SeatGeek is the new official ticketing platform for the NWSL’s Kansas City Current after the pair signed a multiyear partnership that starts this season. Kansas City is the fourth NWSL team to partner with SeatGeek, joining the Portland Thorns, Houston Dash and Racing Louisville FC.
The new deal is a departure from the Current’s previous relationship with Ticketmaster, which handled ticketing in 2021 during its inaugural season at Legends Field (a baseball stadium in Kansas City, Kan.). The Current will play the 2022 season at Children’s Mercy Park, the home of MLS’ Sporting Kansas City, a longtime SeatGeek partner.
Financial details were not disclosed.
“It’s been exciting to watch the evolution of SeatGeek over the last several years: the addition of new technology, how they continue to make the fan and user experience more and more integrated, really seamless from start to finish,” Kansas City Current COO Amber Cox said in an interview. “The app is really a one-stop shop in so many ways, and we saw it as a great opportunity to partner with them as we move into Children’s Mercy Park, where SeatGeek is already integrated and has been for quite some time now.”
Fans will be able to scan into matches this season directly through the SeatGeek app, which can also provide weather updates, ride options and can facilitate contactless entry. SeatGeek’s technology will also support Kansas City’s back office, giving the club integrated access to fans and a view of ticket demand.
Kansas City averaged just shy of 5,000 fans per game in 2021, but has higher expectations for this year in the new venue—a temporary home until the Current’s own stadium is built. Kansas City’s owners (financial executives Angie Long and Chris Long, and Brittany Matthews, a former college soccer player engaged to Chiefs quarterback Patrick Mahomes) announced plans for a $70 million stadium last fall, the first specifically for an NWSL team. Slated to open in 2024, it will seat 11,000. A $15 million, owner-funded training facility is also under construction.

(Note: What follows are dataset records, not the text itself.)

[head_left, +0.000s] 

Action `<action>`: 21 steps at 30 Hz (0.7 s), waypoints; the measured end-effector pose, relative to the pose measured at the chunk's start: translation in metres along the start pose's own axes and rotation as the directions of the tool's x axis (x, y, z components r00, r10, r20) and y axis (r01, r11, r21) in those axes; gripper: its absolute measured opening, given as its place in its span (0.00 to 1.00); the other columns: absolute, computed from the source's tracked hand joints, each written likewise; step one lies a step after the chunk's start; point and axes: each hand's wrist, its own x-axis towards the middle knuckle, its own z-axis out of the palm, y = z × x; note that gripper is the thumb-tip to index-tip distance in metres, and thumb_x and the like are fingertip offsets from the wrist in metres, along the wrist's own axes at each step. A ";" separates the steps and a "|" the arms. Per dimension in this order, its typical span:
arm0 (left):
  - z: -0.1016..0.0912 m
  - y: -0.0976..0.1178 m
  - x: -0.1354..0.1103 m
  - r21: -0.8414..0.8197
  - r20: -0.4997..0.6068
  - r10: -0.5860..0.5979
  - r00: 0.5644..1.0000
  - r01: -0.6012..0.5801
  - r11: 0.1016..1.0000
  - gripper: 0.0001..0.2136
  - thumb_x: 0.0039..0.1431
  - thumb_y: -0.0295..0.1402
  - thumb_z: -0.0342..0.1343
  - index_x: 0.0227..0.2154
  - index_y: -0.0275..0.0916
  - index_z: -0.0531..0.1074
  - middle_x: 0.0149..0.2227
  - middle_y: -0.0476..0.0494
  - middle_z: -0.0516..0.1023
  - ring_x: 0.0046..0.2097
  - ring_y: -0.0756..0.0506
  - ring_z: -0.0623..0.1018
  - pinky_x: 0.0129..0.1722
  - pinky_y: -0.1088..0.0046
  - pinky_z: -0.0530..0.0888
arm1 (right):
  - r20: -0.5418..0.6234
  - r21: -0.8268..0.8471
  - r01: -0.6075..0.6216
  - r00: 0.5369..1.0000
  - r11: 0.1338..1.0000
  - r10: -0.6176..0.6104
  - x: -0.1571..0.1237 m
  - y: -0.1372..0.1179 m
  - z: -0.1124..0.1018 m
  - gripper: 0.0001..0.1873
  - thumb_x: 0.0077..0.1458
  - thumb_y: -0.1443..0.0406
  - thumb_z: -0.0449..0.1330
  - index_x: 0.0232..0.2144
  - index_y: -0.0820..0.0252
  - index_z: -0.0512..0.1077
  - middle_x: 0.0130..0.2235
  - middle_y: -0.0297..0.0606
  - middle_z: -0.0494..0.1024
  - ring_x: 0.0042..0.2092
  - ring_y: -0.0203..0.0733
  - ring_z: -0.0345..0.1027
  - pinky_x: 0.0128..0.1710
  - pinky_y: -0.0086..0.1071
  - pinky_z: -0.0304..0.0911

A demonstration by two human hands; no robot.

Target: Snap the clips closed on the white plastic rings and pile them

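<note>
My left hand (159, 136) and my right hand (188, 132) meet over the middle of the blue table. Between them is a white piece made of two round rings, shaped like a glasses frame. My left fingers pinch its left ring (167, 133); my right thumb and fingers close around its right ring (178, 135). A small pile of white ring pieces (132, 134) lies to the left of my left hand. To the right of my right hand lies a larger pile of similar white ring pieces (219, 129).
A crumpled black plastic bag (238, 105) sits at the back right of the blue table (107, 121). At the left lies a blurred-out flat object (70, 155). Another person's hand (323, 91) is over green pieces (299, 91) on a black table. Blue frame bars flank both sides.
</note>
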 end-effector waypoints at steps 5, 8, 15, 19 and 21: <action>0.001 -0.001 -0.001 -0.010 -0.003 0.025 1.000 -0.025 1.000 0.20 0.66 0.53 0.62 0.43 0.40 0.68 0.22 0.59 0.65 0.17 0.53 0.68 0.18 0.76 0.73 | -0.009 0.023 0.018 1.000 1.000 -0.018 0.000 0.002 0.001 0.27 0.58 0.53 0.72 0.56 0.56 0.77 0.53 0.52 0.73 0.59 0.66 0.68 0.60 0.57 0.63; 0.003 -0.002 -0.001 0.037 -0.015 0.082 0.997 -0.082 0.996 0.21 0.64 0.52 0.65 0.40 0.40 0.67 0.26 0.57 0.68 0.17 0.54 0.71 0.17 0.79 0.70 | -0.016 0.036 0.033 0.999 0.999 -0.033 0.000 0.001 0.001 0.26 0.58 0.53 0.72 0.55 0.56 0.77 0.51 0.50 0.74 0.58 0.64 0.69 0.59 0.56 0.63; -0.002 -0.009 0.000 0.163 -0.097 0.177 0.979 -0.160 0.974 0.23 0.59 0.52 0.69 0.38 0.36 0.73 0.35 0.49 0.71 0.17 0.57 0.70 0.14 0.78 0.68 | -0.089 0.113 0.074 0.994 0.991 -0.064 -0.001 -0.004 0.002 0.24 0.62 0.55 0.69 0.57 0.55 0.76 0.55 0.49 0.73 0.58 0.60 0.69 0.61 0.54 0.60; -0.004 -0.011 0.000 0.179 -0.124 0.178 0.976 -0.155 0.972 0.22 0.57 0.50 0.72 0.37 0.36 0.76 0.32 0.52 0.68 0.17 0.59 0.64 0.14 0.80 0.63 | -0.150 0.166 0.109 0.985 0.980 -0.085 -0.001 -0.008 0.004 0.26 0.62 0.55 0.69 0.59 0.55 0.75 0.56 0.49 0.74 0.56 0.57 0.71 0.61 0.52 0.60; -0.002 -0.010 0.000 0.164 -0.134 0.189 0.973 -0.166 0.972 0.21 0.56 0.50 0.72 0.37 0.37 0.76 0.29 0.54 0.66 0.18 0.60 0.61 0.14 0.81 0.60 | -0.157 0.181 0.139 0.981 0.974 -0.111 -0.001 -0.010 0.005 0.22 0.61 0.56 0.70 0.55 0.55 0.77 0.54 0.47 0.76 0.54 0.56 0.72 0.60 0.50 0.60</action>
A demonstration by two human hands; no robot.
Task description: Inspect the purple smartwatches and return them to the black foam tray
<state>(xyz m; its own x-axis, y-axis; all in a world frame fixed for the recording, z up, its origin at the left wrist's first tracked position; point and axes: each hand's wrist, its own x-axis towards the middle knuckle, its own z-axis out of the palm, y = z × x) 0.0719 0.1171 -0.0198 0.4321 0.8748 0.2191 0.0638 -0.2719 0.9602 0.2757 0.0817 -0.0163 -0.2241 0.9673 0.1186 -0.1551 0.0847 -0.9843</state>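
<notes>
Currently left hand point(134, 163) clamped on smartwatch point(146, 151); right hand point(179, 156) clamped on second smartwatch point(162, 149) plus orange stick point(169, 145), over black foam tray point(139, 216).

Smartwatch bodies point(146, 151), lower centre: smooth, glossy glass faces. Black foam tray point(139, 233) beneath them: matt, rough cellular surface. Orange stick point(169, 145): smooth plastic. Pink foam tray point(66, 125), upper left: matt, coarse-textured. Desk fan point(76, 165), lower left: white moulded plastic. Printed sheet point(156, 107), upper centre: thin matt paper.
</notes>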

“Our origins in the in the U.S. began in soccer with our partnership with Major League Soccer and Sporting Kansas City,” Jeff Ianello, EVP of client partnerships at SeatGeek, said in an interview. “So it’s incredibly special now that the Current are moving over to Children’s Mercy Park…. I think maybe the coolest part about this partnership is that Chris and Angie [Long] are season ticket holders of Sporting Kansas City, so they’ve experienced our product from a user perspective, and that’s what they wanted their supporters to experience.”
SeatGeek has deals with MLS, seven of the league’s clubs, the NFL, Dallas Cowboys, Brooklyn Nets, and more than half of the English Premier League’s clubs including Liverpool F.C. and Manchester City F.C.
The Current and SeatGeek said they are discussing whether the deal will continue through 2024 in the new stadium—a move that would likely create additional ticketed event opportunities—but Ianello expressed optimism about its future relationship with the club and the NWSL more broadly.
“We know the property, we know the league very, very well, and we know that soccer is the biggest growth sport out there in the world, and in the U.S. specifically,” Ianello said.
SeatGeek, founded in 2009 as a mobile-first platform, is in the middle of a merger with RedBall Acquisition Corp. (a SPAC formed by RedBird Capital founder Gerry Cardinale and baseball exec Billy Beane) to take the company public. SeatGeek investors include Causeway Media Partners, Carmelo Anthony’s Melo7 Tech Partners, the Dodgers’ Park Ventures and former NFL quarterbacks Peyton and Eli Manning.
Kansas City begins its second year next month with the NWSL Challenge Cup—kicking off the league’s 10th anniversary season after a tumultuous 2021. The new year brought about a CBA, the league’s first, and the end to a months-long ownership saga in Washington that wrapped just in time for the 2022 campaign to begin.